Known as the Kelmscott Chaucer, it followed four years of preparation and was the last work published before Morris’s death. It was also the most successful: the first round pre-sold before going to print, a popularity that led Morris to purchase a third Albion Press almost solely for the purpose of printing the Kelmscott Chaucer. The lot sold for $114,800 over a high estimate of $90,000.
The Kelmscott Press books had been assembled by Joseph Mark Van Horn, a serial inventor and entrepreneur, who became a prolific collector of rare books in the 1960s and 1970s, with a particular focus on Morris. After his death in 1983, Van Horn’s fiancée held on to and preserved the collection until her own death in 2023.
Another success was the vellum version of Of the Friendship of Amis and Amile, of which only 15 copies were made. It sold for $21,760.
Among Van Horn’s collection were numerous Kelmscott Press books that Morris had gifted to friends and in which he left an inscription. This included The Book of Wisdom and Lies, given to Rudyard Kipling, which sold for $7,600, a collection of Percy Shelley poetry given to his sister-in-law, which sold for $20,480, and The Order of Chivalry by Ramon Llull, which sold for $20,480.
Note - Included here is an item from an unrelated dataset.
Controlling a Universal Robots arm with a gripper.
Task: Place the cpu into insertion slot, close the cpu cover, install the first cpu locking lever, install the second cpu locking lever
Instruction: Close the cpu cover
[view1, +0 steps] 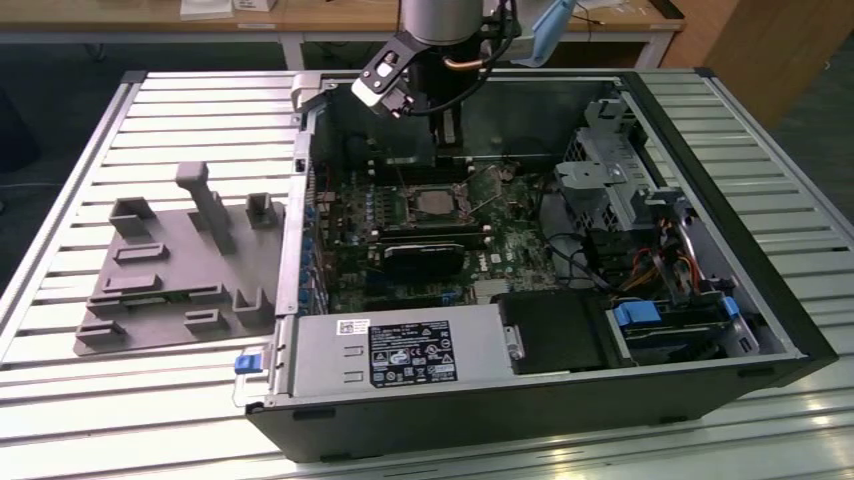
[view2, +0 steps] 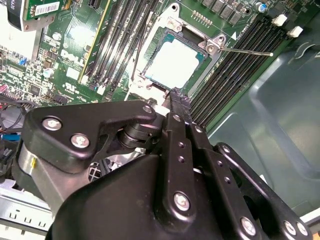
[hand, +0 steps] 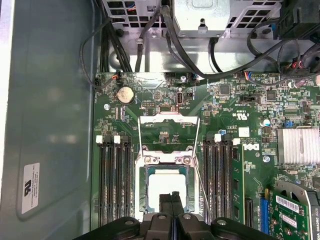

While Morris has drawn much of the praise for Kelmscott Press and its legacy, as perhaps shown by the project and his gifting of copies, the artist himself was quick to share the credit. As he wrote in The Ideal Book (1892), the building blocks for a great end product were “the designer of the picture-blocks, the designer of the ornamental blocks, the wood-engraver, and the printer, all of them thoughtful, painstaking artists, and all working in harmonious cooperation for the production of a work of art.”